Compositivamente parlando questo disco non è superiore ai due seguenti, cioè «
Short man's room» e «
Kindness of the world» ma dal punto di vista del suono indubbiamente lo è. Riascoltato oggi, con cinque anni sulle spalle, «
Shuffletown» suona talmente attuale e moderno che potrebbe benissimo essere stato inciso solo qualche mese fa.
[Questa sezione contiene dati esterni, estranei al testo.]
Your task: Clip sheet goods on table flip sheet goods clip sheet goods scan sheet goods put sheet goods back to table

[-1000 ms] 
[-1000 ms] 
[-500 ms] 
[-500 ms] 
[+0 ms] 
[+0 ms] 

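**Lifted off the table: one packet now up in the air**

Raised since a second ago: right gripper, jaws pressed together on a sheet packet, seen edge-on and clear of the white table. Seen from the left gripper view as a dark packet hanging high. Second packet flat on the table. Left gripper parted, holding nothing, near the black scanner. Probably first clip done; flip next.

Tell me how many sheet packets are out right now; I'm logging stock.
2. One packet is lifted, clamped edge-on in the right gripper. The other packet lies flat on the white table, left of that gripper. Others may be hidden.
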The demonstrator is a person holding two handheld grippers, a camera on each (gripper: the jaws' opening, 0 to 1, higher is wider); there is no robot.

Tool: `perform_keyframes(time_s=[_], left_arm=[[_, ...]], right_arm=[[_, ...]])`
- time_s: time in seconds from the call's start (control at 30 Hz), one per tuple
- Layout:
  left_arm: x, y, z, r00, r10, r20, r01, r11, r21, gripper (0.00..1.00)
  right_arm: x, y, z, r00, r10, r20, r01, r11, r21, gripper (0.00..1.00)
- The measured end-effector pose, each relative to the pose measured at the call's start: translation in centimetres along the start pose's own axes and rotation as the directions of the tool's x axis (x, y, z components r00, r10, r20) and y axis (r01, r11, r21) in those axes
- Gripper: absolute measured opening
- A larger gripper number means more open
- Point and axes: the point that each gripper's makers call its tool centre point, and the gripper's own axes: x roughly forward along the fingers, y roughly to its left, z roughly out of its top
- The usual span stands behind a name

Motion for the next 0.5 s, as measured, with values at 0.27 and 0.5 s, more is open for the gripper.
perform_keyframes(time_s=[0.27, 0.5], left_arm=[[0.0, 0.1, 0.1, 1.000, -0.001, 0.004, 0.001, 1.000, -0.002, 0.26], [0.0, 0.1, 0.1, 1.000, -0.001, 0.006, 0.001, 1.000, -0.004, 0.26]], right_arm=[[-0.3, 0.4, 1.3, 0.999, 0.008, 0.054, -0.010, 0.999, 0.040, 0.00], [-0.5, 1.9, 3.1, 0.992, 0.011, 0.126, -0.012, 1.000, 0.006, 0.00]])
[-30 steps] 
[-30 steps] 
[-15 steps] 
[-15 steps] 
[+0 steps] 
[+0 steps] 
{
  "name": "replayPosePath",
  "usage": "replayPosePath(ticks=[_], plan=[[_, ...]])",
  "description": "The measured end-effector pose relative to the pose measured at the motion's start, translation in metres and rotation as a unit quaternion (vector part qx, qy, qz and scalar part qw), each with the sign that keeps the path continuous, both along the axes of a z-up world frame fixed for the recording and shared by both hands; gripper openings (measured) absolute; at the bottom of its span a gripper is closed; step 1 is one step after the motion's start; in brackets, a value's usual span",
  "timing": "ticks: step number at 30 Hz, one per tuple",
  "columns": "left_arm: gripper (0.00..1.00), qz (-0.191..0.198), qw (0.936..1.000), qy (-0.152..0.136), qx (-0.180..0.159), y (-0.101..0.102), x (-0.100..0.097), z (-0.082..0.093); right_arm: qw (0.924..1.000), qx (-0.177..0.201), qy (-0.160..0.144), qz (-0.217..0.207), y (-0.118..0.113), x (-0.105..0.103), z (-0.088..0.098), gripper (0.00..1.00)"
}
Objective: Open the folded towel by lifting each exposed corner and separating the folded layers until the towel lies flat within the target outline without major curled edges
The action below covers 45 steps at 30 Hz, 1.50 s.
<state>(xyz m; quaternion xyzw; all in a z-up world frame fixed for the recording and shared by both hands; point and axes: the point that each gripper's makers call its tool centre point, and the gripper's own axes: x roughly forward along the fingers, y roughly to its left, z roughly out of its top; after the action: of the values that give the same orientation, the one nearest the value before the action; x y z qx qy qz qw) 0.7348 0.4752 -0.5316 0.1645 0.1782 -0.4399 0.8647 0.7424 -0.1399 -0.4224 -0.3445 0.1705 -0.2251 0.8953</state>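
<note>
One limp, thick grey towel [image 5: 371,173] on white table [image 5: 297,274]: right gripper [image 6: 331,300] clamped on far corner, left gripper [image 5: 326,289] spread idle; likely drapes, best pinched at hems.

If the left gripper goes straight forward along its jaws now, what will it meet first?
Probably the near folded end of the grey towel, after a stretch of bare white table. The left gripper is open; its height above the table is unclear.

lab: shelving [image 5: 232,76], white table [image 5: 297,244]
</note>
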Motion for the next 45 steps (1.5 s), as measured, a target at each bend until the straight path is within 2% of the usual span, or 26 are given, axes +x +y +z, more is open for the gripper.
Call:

Le canzoni, amare e malinconiche, tragiche ed autunnali, sono quelle che hanno imposto Joe alla critica internazionale: piuttosto, rispetto ai due dischi più recenti, non c'è ancora quel connubio con la musica country, che Henry ha assorbito dopo avere incontrato i Jayhawks, ed il lavoro rimane decisamente in un ambito più urbano.
Ballate spoglie, ben sostenute dal basso acustico di
Cecil McBee, dal lavoro preciso su strumenti a corda di
David Mansfield, dalla tromba aguzza di
Don Cherry (inimitabile in «
Date for church»), dalle tastiere di
Phil Kelly e da altri strumenti di contorno nelle mani di gente come lo stesso Burnett, Charlie Giordano, Michael Blair. Grande disco quindi, che il tempo non ha scalfito minimamente, grandi canzoni, secche e tristi, piene di pathos e di poesia, liricamente impeccabili.